Tuesday 14 July 2009

Prison numbers set to reach new high

According to Judith Collins:
The number of prisoners behind bars in New Zealand is expected to be the highest ever within weeks, Corrections Minister Judith Collins says.

At Monday unlock this week, there were 8434 people in prisons or police stations - just 23 below the previous peak of 8457 prisoners on 17 September 2007.

[snip]

The strong growth in the prison population began in 2003 when the prison population stood at less than 6000. It is forecast to rise to around 10,700 by 2016. (1)
This will, of course, get an awful lot higher, especially with the number of unemployed sky rocketing. The recession - and, more importantly, the government's refusal to actually do anything constructive about it - will mean all the bad numbers go up. Prison population, drug use, domestic violence, dead children ... Worse, not only will the numbers get high but they will stay high, as the social wreckage continues to ruin lives for years or even decades afterwards.

The reason that numbers have been increasing steadily is the consequence of the 'reforms' of the 80s and 90s, and the failure of the last government to effectively counter the social ruin left by those two decades social experimentation. The consequences aren't apparent immediately, but become clear over the coursr of a generation.
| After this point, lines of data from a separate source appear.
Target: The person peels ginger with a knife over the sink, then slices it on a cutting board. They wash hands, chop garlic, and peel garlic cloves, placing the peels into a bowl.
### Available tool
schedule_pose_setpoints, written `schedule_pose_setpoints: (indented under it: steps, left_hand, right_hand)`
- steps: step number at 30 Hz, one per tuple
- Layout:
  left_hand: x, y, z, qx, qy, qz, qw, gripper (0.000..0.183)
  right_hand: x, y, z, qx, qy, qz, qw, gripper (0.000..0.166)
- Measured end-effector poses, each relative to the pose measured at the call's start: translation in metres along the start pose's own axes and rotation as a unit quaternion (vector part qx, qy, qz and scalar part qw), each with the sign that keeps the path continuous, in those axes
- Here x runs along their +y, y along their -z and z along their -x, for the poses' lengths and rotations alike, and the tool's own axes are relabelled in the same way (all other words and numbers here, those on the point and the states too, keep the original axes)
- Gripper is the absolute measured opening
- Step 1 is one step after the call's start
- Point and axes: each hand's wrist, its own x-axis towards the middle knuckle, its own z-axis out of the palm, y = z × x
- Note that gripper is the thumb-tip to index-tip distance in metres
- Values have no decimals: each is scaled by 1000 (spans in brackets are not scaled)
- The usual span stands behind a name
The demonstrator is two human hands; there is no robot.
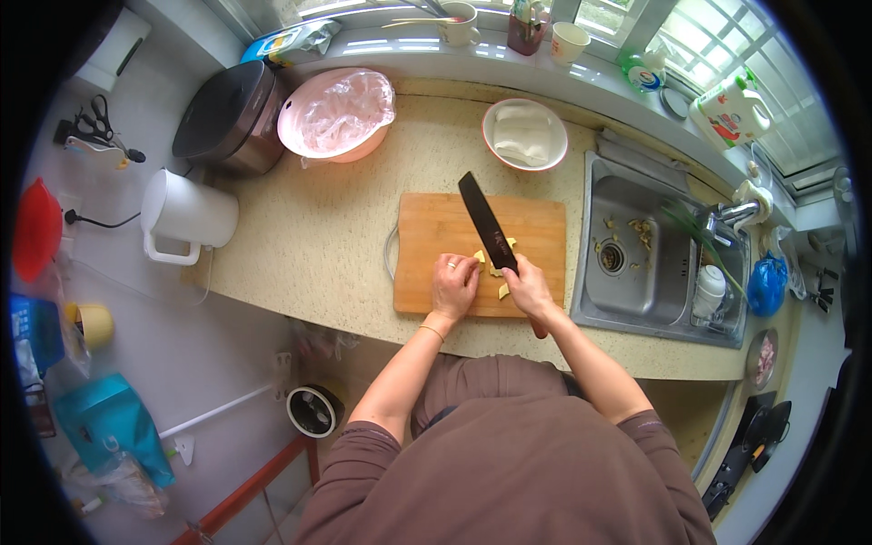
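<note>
My right hand [528,285] is closed around the wooden handle of a dark-bladed kitchen knife [485,221]. The blade points up and away, tilted to the left, over a wooden cutting board [436,225]. On the board, my left hand [455,285] has its fingertips at a pale yellow piece [479,256], perhaps ginger; whether it pinches the piece is unclear. More yellow pieces lie near the blade, and one slice [504,291] rests beside my right hand. The knife and fingers hide part of the pieces.
Right of the board is a steel sink [633,272] with peelings near its drain. Behind the board stands a bowl [524,135] holding white blocks. A lined pink basin [334,116], a rice cooker [228,116] and a white kettle [187,214] stand to the left.
</note>
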Motion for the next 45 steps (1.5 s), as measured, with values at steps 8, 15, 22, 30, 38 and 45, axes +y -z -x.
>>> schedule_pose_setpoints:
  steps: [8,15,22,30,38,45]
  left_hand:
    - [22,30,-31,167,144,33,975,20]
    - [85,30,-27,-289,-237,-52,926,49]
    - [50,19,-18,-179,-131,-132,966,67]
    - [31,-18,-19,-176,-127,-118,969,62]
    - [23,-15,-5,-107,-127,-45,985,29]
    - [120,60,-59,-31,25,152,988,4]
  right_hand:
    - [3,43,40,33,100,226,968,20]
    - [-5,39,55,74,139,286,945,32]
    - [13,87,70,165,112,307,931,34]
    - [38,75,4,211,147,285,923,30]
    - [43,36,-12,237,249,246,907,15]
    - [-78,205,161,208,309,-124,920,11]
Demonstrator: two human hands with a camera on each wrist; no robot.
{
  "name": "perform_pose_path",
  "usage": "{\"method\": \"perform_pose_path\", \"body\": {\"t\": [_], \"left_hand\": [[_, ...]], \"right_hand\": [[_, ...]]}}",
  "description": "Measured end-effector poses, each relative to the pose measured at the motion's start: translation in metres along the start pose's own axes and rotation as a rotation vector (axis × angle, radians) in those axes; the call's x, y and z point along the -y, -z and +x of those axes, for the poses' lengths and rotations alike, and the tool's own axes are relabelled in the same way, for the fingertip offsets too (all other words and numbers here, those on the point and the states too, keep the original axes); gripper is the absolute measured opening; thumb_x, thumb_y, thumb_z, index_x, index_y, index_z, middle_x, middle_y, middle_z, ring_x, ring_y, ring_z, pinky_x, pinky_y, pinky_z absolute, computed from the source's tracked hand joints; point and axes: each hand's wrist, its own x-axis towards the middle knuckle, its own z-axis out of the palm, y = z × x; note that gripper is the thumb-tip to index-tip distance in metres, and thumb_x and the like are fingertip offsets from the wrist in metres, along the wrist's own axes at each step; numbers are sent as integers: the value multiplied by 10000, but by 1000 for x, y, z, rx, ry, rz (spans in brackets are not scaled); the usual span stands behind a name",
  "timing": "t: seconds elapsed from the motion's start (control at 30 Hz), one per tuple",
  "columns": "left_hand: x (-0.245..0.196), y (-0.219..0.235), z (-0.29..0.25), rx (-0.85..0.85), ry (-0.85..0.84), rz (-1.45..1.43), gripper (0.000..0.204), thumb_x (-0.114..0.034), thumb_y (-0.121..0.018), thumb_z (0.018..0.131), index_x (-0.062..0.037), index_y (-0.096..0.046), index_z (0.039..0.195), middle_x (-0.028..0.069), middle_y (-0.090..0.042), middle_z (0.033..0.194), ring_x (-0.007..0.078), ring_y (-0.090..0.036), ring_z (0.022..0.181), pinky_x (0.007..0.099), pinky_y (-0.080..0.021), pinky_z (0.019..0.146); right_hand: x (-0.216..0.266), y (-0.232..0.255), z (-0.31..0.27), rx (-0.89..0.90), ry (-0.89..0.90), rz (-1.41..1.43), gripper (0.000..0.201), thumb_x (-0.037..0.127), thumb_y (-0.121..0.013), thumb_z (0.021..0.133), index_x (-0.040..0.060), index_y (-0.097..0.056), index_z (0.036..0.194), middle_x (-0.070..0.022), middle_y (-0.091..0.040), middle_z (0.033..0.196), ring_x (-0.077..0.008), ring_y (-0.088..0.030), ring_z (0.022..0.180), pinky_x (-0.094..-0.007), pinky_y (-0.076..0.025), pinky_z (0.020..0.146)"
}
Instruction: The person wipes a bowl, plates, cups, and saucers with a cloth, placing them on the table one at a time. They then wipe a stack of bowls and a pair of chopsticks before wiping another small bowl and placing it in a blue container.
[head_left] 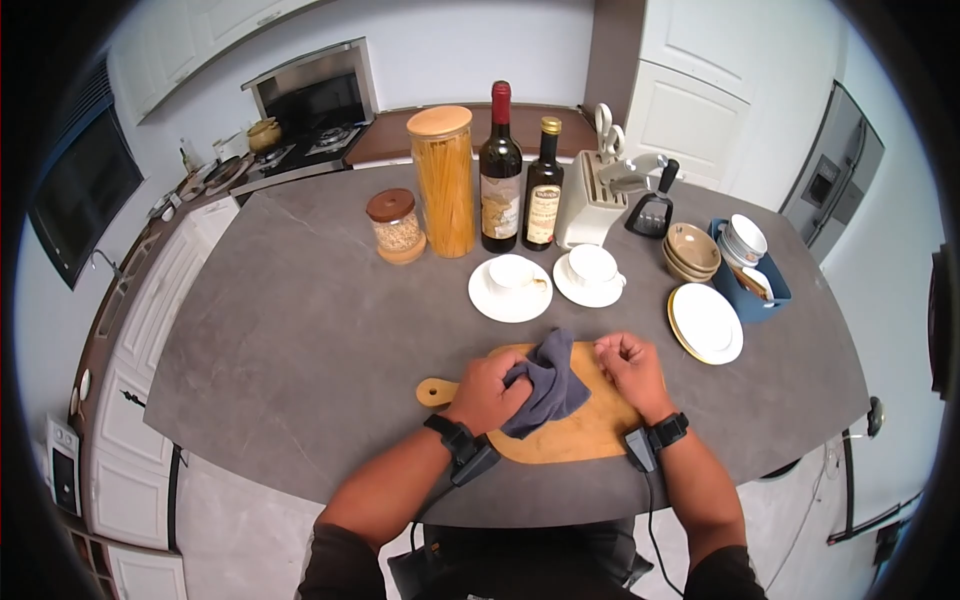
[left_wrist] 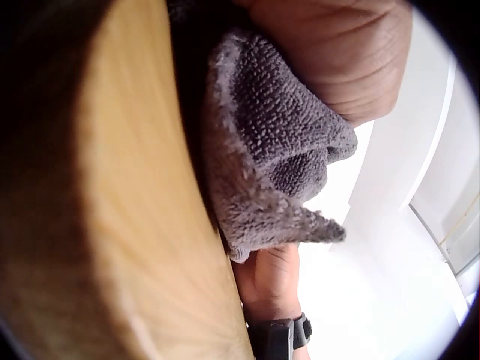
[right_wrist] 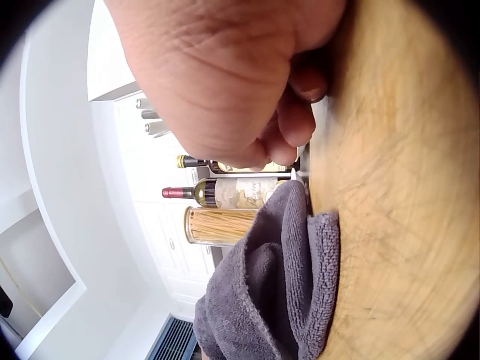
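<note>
A dark grey cloth (head_left: 548,388) lies bunched over the wooden cutting board (head_left: 570,440) on the grey countertop. My left hand (head_left: 490,388) grips the cloth's left side, its knuckles up. In the left wrist view, folds of the towelling (left_wrist: 281,127) bulge out below that hand. My right hand (head_left: 635,372) is at the board's far right corner with its fingers curled. The right wrist view has those curled fingers (right_wrist: 289,124) close over the wood, apart from the cloth, and nothing shows between them.
Beyond the board stand two white cups (head_left: 512,275) on saucers, with a pasta jar (head_left: 443,190), a lidded oat jar (head_left: 396,228), a wine bottle (head_left: 500,180), an oil bottle (head_left: 543,190) and a knife block (head_left: 587,205) behind. Plates (head_left: 708,325), brown bowls (head_left: 692,250) and a blue bin (head_left: 755,300) are right.
</note>
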Motion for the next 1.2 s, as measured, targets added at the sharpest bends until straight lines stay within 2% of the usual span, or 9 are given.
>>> {"method": "perform_pose_path", "body": {"t": [0.27,0.4,0.47,0.6,0.63,0.67,0.9,0.97,1.2], "left_hand": [[1,2,1,25,-12,22,160,-107,-661,945,11,-687,1049,188,-739,899,296,-733,792,374,-562,745],[0,0,0,27,61,-8,186,-141,-674,939,10,-683,1048,224,-726,912,410,-720,844,422,-560,758],[3,-2,0,-13,54,67,158,-89,-646,943,5,-698,1060,170,-742,884,248,-727,797,376,-565,754],[-2,-4,0,-25,56,50,139,-73,-631,938,6,-695,1033,140,-719,841,197,-689,765,347,-549,734],[1,-3,1,-7,66,53,175,-92,-643,931,19,-694,1056,208,-733,866,341,-746,804,395,-568,749],[3,-3,0,7,61,52,175,-92,-643,931,19,-694,1056,208,-733,866,341,-746,804,395,-568,749],[7,-7,0,-31,60,37,138,-62,-629,933,26,-692,1018,148,-707,824,187,-672,745,349,-546,725],[3,-6,0,-23,62,10,124,-50,-626,934,29,-688,1006,134,-704,818,162,-659,753,341,-543,726],[-1,-4,2,-1,51,32,120,-54,-634,930,26,-690,1000,153,-720,828,197,-696,756,354,-555,725]], "right_hand": [[2,0,-1,11,9,5,115,114,-717,1032,2,-741,1048,41,-670,789,-23,-558,670,-220,-459,605],[5,1,-3,24,25,1,105,108,-724,1027,4,-741,1035,49,-667,793,-17,-550,677,-219,-455,612],[7,1,-2,13,21,-25,107,110,-725,1027,4,-743,1033,52,-668,795,-16,-545,682,-217,-453,615],[4,2,-4,25,44,-37,117,117,-727,1024,2,-745,1033,57,-676,816,-18,-532,695,-217,-450,620],[7,3,-5,37,46,-62,127,128,-728,1025,2,-749,1038,53,-686,831,-21,-533,709,-222,-457,628],[6,3,-5,23,44,-59,127,128,-728,1025,2,-749,1038,53,-686,831,-21,-533,709,-222,-457,628],[6,9,-5,46,87,-92,146,154,-727,1033,11,-747,1049,45,-688,844,-27,-547,721,-237,-472,644],[3,10,-6,69,-8,136,150,159,-722,1038,13,-734,1068,43,-681,849,-37,-555,728,-252,-476,644],[93,70,-158,-6,121,-289,143,148,-769,1008,10,-732,1013,-30,-719,852,-64,-618,741,-277,-506,643]]}}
The children of parents who have succumbed to alcohol, drugs, ennui and desapir don't show up in the prison system immediately, but they are now. The children who grew up in the shattered families and dying towns, without hope, are now old enough to be locked up.

And now we're repeating the mistakes. Long after John Key has become just a political byword for inaction and ineffectiveness, people will still be living with the consequences of his government's ideological and pig-headed refusal to take action to mitigate the effects of the recession.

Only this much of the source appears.